Population (February 29, 2024)
- • Total: 6,983
- • Density: 489.0/km^{2} (1,267/sq mi)
- Time zone: UTC+09:00 (JST)
- City hall address: 3349 Katsuno, Kotake-cho, Kurate-gun, Fukuoka-ken 820-1192
- Website: Official website
- Flower: Sunflower
- Tree: Osmanthus fragrans

= Kotake, Fukuoka =

Kotake (小竹町, Kotake-machi) is a town located in Kurate District, Fukuoka Prefecture, Japan.
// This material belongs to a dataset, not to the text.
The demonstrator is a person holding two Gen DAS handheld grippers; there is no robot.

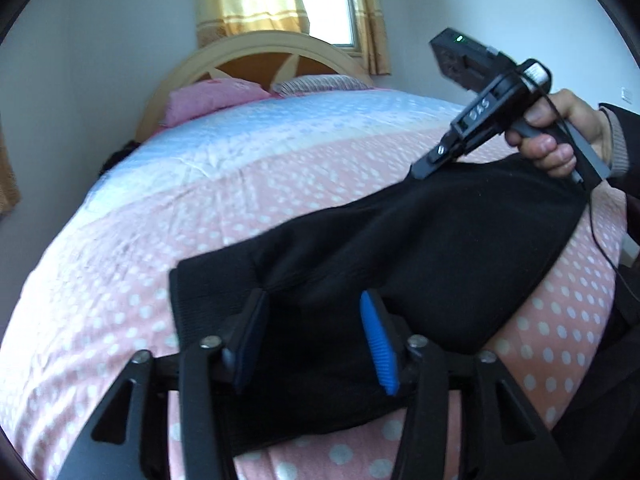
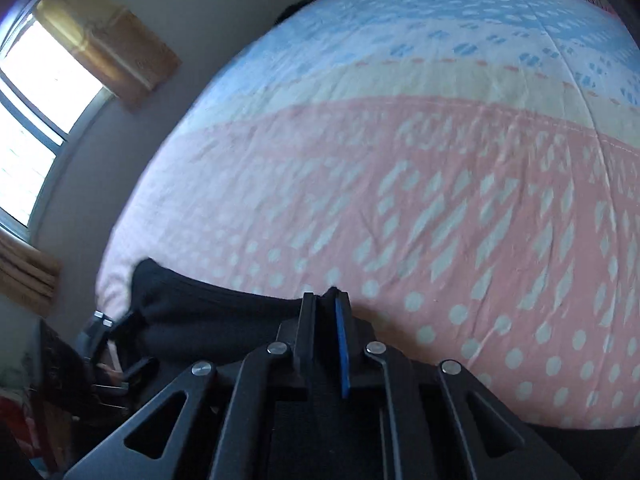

As of 29 February 2024, the town had an estimated population of 6983 in 3374 households, and a population density of 490 persons per km^{2}. The total area of the town is 14.28 km2.

==Geography==
Kotake is located in the northern part of the Chikuho district in central Fukuoka Prefecture, sandwiched between Nogata City and Iizuka City. It is located approximately 40 kilometers northeast of the center of Fukuoka City and approximately 40 kilometers southwest of the center of Kitakyushu City. The Onga River flows north-south through the center of the town. The area around the intersection of Japan National Route 200 and Fukuoka Prefectural Route 74 at the southern end of the town is the central urban area.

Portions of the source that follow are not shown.